INFORMATION PROVIDED:

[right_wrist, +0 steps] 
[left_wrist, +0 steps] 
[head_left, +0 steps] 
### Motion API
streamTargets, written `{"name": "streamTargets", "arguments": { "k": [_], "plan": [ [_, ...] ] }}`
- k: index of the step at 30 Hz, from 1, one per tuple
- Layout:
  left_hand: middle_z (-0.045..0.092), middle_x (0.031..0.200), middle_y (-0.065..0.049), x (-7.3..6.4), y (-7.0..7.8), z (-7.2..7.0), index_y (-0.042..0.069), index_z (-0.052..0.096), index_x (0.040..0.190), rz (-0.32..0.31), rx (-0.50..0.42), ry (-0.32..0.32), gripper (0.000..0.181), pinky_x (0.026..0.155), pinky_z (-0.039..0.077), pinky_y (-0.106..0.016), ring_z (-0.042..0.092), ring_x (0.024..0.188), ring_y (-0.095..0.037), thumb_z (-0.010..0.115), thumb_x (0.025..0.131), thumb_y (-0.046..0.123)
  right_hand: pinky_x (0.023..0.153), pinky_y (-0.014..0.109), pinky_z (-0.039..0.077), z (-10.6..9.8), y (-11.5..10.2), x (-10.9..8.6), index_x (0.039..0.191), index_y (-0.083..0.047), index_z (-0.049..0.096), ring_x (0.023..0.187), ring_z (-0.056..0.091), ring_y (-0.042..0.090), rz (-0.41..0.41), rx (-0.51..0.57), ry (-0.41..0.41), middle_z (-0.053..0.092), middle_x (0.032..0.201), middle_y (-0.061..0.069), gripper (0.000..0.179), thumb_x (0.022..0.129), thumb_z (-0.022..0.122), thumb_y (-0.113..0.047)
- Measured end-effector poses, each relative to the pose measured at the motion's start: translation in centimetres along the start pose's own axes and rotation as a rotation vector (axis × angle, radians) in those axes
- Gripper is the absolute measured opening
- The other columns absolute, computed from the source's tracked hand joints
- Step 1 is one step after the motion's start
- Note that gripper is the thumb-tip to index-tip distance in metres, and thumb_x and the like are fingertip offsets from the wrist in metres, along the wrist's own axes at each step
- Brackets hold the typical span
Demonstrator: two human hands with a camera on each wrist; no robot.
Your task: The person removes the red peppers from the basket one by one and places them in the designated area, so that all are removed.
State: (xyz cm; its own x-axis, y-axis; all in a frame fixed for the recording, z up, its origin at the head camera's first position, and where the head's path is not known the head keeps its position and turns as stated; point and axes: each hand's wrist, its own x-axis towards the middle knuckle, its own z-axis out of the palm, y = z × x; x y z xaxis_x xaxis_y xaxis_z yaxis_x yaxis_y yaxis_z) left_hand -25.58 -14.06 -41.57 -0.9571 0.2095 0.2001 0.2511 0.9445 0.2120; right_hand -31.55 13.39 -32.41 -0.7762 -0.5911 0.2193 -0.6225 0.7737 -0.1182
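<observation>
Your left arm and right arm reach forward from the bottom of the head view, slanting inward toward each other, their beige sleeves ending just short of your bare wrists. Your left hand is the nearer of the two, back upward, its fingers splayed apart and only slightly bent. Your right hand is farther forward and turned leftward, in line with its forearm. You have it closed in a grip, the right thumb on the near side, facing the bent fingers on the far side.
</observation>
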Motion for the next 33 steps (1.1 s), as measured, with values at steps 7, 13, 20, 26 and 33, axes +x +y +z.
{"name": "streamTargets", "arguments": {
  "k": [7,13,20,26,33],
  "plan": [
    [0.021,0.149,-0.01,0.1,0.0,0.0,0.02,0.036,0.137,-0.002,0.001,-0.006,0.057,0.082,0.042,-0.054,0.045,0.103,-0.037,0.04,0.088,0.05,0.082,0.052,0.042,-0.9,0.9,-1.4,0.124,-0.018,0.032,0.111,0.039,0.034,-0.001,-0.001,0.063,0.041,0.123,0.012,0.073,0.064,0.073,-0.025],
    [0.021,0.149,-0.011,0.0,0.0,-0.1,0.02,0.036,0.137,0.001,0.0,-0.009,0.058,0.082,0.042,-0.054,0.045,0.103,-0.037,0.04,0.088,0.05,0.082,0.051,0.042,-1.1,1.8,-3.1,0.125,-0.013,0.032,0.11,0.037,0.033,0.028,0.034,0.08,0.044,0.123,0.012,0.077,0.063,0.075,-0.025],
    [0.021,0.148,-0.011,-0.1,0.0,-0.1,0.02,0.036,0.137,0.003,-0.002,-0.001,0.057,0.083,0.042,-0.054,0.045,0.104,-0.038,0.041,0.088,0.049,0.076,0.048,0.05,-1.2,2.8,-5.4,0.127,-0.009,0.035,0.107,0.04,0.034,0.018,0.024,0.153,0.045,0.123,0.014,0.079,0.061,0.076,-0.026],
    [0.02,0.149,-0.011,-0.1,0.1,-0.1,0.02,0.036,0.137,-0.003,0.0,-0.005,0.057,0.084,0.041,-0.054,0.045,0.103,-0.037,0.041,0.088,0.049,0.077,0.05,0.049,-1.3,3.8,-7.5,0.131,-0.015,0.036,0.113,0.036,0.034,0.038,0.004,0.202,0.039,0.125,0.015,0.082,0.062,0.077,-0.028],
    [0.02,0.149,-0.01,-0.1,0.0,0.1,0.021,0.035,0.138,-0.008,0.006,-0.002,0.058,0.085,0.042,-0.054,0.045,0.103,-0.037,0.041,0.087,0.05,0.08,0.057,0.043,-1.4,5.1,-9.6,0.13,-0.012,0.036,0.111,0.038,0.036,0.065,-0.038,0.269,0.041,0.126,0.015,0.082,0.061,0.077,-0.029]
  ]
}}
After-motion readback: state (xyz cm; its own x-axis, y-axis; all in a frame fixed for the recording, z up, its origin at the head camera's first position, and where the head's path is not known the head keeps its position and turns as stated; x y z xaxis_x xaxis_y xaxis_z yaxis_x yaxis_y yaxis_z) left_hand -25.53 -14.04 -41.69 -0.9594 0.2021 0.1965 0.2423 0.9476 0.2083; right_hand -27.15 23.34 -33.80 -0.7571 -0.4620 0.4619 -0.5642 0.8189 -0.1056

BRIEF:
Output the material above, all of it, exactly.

OUTPUT:
[right_wrist, +0 steps] 
[left_wrist, +0 steps] 
[head_left, +0 steps] 
### Motion API
streamTargets, written `{"name": "streamTargets", "arguments": { "k": [_], "plan": [ [_, ...] ] }}`
- k: index of the step at 30 Hz, from 1, one per tuple
- Layout:
  left_hand: middle_z (-0.045..0.092), middle_x (0.031..0.200), middle_y (-0.065..0.049), x (-7.3..6.4), y (-7.0..7.8), z (-7.2..7.0), index_y (-0.042..0.069), index_z (-0.052..0.096), index_x (0.040..0.190), rz (-0.32..0.31), rx (-0.50..0.42), ry (-0.32..0.32), gripper (0.000..0.181), pinky_x (0.026..0.155), pinky_z (-0.039..0.077), pinky_y (-0.106..0.016), ring_z (-0.042..0.092), ring_x (0.024..0.188), ring_y (-0.095..0.037), thumb_z (-0.010..0.115), thumb_x (0.025..0.131), thumb_y (-0.046..0.123)
  right_hand: pinky_x (0.023..0.153), pinky_y (-0.014..0.109), pinky_z (-0.039..0.077), z (-10.6..9.8), y (-11.5..10.2), x (-10.9..8.6), index_x (0.039..0.191), index_y (-0.083..0.047), index_z (-0.049..0.096), ring_x (0.023..0.187), ring_z (-0.056..0.091), ring_y (-0.042..0.090), rz (-0.41..0.41), rx (-0.51..0.57), ry (-0.41..0.41), middle_z (-0.053..0.092), middle_x (0.032..0.201), middle_y (-0.061..0.069), gripper (0.000..0.179), thumb_x (0.022..0.129), thumb_z (-0.022..0.122), thumb_y (-0.113..0.047)
- Measured end-effector poses, each relative to the pose measured at the motion's start: translation in centimetres along the start pose's own axes and rotation as a rotation vector (axis × angle, radians) in those axes
- Gripper is the absolute measured opening
- The other columns absolute, computed from the source's tracked hand joints
- Step 1 is one step after the motion's start
- Note that gripper is the thumb-tip to index-tip distance in metres, and thumb_x and the like are fingertip offsets from the wrist in metres, along the wrist's own axes at each step
- Brackets hold the typical span
Demonstrator: two human hands with a camera on each wrist; no robot.
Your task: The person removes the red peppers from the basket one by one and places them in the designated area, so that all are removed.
State: (xyz cm; its own x-axis, y-axis; all in a frame fixed for the recording, z up, its origin at the head camera's first position, and where the head's path is not known the head keeps its position and turns as stated; point and axes: each hand's wrist, its own x-axis towards the middle knuckle, its own z-axis out of the palm, y = z × x; x y z xaxis_x xaxis_y xaxis_z yaxis_x yaxis_y yaxis_z) left_hand -25.58 -14.06 -41.57 -0.9571 0.2095 0.2001 0.2511 0.9445 0.2120; right_hand -31.55 13.39 -32.41 -0.7762 -0.5911 0.2193 -0.6225 0.7737 -0.1182
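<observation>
Your left arm and right arm reach forward from the bottom of the head view, slanting inward toward each other, their beige sleeves ending just short of your bare wrists. Your left hand is the nearer of the two, back upward, its fingers splayed apart and only slightly bent. Your right hand is farther forward and turned leftward, in line with its forearm. You have it closed in a grip, the right thumb on the near side, facing the bent fingers on the far side.
</observation>
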Motion for the next 33 steps (1.1 s), as measured, with values at steps 7, 13, 20, 26 and 33, axes +x +y +z.
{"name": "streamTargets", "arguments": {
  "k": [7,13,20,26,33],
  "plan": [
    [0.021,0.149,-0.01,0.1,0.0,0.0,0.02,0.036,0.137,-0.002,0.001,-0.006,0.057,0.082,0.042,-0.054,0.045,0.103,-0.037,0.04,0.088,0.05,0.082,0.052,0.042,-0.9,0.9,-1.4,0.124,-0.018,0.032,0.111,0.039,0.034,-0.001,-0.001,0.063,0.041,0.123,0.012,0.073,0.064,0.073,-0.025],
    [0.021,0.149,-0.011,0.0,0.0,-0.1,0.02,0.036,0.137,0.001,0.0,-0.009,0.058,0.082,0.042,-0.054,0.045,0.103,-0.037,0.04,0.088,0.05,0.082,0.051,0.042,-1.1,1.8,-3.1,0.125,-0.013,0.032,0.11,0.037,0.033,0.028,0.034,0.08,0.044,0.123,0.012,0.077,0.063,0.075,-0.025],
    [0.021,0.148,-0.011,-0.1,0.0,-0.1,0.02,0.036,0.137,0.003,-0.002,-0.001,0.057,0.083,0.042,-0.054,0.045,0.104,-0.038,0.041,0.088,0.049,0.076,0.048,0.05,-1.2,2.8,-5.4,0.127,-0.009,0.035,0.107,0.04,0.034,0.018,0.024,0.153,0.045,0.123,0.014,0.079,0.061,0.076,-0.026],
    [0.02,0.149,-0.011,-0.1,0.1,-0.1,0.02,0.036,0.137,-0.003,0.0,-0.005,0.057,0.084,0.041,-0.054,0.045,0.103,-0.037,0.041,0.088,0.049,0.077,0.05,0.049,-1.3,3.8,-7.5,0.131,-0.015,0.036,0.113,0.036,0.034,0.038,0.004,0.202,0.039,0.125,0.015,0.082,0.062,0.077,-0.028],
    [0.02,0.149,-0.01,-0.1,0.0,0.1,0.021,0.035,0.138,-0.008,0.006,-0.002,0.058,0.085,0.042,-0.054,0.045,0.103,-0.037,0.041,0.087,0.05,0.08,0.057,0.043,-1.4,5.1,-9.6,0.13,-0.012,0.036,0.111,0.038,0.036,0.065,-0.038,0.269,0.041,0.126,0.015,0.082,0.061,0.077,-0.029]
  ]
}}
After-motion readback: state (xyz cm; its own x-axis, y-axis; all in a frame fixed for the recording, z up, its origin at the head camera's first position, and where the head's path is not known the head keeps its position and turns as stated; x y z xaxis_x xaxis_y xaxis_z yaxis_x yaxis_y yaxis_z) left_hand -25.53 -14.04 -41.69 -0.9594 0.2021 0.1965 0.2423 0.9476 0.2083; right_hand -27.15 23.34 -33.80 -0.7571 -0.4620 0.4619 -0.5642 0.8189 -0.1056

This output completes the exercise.